Return only the number of lines in the material below holding the string "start".

-- Opening Marker --

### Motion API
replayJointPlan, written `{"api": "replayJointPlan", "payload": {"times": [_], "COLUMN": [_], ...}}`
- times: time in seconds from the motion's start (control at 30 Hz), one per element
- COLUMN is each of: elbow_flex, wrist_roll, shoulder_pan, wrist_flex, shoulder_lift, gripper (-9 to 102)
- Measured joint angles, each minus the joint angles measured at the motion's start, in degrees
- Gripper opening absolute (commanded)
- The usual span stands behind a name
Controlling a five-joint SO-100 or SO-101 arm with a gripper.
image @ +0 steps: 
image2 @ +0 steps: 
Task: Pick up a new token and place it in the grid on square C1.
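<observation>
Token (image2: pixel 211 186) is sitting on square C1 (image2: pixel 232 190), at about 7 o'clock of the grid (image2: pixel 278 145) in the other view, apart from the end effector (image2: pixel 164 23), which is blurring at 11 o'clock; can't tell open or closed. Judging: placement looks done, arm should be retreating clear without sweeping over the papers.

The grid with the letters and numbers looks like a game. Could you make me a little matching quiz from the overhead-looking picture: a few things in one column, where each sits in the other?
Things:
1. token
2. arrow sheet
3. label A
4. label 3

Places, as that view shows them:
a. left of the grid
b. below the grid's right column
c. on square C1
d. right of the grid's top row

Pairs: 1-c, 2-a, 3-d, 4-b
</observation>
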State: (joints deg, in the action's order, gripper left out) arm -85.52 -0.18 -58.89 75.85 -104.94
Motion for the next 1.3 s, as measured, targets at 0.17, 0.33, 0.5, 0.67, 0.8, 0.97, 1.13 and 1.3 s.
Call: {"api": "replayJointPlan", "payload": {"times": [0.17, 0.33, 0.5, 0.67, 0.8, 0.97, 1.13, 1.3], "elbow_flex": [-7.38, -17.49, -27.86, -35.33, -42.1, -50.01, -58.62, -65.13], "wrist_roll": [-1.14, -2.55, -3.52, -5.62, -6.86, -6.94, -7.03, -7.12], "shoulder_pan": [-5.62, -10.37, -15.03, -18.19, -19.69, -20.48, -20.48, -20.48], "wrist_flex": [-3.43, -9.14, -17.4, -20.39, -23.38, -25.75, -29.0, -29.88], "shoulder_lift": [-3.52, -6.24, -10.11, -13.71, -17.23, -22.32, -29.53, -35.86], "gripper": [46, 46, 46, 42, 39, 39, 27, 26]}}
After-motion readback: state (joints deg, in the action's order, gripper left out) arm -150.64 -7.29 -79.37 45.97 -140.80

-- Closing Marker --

■ **The answer**: 2